PVArray is the base interface for all the other PV Array interfaces. It extends PVField and provides the additional methods:

class PVArray : public PVField, public SerializableArray {
public:
    POINTER_DEFINITIONS(PVArray);
    virtual ~PVArray();
    virtual ArrayConstPtr getArray() const = 0;
    virtual void setImmutable();
    std::size_t getLength() const;
    virtual void setLength(std::size_t length);
    std::size_t getCapacity() const;
    bool isCapacityMutable() const;
    void setCapacityMutable(bool isMutable);
    virtual void setCapacity(std::size_t capacity) = 0;
    virtual std::ostream& dumpValue(std::ostream& o, std::size_t index) const;
 ...
};
getArray
Get the introspection interface.
setImmutable
Set the data immutable. Note that this is permanent since there is no methods to make it mutable.
getLength
Get the current length. This is less than or equal to the capacity.
setLength
Set the length. If the PVField is not mutable then an exception is thrown. If this is greater than the capacity setCapacity is called.
getCapacity
Get the capacity, i.e. this is the size of the underlying data array.
setCapacity
Set the capacity. The semantics are implementation dependent but typical semantics are as follows: If the capacity is not mutable an exception is thrown. A new data array is created and data is copied from the old array to the new array.
isCapacityMutable
Is the capacity mutable
setCapacityMutable
Specify if the capacity can be changed.
setCapacity
Set the capacity.
dumpValue
ostream method

PVScalarArray

PVScalarArray is the base class for scalar array data. PVValueArray is a template for the various scalar array data classes. There is a class for each possible scalar type, i. e. PVBooleanArray, ..., PVStringArray.

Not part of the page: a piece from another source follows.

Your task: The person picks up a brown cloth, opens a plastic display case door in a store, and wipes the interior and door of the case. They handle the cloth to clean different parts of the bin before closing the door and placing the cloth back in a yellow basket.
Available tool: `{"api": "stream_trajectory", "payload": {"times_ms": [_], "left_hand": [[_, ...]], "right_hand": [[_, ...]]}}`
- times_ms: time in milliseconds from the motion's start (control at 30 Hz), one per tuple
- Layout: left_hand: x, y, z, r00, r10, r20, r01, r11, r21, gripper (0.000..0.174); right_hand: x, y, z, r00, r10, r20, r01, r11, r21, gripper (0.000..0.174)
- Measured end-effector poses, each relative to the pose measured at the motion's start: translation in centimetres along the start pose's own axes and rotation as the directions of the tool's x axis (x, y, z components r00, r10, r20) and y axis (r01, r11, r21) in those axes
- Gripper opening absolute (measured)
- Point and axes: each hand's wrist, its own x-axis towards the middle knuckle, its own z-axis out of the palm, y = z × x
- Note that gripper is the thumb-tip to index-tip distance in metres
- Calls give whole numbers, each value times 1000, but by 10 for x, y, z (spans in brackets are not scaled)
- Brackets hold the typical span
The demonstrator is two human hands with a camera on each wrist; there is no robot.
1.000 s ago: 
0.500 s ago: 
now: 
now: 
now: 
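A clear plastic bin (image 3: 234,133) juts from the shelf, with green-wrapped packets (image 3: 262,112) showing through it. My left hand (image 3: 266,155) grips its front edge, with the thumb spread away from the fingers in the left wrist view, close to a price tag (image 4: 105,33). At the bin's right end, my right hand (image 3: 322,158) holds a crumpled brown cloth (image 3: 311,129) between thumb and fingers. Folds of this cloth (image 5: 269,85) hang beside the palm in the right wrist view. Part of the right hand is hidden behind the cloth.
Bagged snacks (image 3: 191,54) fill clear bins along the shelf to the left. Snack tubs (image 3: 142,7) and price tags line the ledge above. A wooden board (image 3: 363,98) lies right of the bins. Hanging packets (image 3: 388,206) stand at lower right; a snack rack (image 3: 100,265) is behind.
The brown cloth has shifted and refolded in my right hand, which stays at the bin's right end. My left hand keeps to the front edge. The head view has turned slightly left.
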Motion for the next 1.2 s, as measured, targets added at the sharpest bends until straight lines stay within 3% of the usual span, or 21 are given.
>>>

class PVScalarArray : public PVArray {
public:
    POINTER_DEFINITIONS(PVScalarArray);
    virtual ~PVScalarArray();
    typedef PVScalarArray &reference;
    typedef const PVScalarArray& const_reference;

    const ScalarArrayConstPtr getScalarArray() const ;

    template<typename T>
    void getAs(shared_vector<const T>& out) const

    template<typename T>
    void putFrom(const shared_vector<const T>& inp)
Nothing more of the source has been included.